**EXERCISE INSTRUCTIONS:** Exact reproduction required: the lines below from the line with "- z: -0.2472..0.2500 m" to the line with "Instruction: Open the", both ends included, and no others.

**GIVEN MATERIAL:**
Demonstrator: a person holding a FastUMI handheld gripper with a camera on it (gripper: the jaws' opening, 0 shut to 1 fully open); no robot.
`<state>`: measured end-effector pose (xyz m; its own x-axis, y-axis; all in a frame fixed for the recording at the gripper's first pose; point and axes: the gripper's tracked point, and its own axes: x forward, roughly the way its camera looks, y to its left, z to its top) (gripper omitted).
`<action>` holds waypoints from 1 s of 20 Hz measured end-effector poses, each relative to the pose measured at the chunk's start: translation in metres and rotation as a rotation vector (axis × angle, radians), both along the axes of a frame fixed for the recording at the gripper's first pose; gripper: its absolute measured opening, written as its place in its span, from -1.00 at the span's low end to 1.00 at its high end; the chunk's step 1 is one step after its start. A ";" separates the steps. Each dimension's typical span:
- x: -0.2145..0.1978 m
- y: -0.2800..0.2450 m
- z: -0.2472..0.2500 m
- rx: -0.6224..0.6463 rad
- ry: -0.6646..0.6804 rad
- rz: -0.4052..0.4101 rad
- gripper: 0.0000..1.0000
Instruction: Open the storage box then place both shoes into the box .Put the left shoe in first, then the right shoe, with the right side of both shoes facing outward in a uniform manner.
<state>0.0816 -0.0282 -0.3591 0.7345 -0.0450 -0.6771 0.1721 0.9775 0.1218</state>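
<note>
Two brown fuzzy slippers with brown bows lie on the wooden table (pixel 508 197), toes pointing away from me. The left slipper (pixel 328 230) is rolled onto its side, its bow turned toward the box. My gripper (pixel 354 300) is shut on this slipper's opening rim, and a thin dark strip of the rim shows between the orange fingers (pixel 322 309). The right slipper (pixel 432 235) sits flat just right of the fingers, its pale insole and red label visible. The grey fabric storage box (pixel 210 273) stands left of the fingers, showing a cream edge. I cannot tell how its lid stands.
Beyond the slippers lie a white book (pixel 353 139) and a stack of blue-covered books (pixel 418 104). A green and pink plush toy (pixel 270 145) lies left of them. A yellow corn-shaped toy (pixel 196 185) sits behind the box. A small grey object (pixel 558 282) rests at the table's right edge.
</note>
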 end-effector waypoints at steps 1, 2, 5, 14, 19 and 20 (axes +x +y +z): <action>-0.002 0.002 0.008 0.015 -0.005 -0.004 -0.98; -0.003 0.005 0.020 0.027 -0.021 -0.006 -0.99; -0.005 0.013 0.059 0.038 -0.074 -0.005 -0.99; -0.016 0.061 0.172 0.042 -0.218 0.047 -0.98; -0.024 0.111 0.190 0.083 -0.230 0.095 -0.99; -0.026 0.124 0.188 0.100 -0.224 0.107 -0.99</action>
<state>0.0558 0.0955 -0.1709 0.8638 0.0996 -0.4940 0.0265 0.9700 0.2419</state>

**ANSWER BELOW:**
- z: -0.2472..0.2500 m
- rx: -0.6224..0.6463 rad
- ry: -0.6646..0.6804 rad
- rz: -0.4052..0.4101 rad
- gripper: 0.0000..1.0000
Instruction: Open the storage box then place both shoes into the box .Put the left shoe in first, then the right shoe, with the right side of both shoes facing outward in a uniform manner.

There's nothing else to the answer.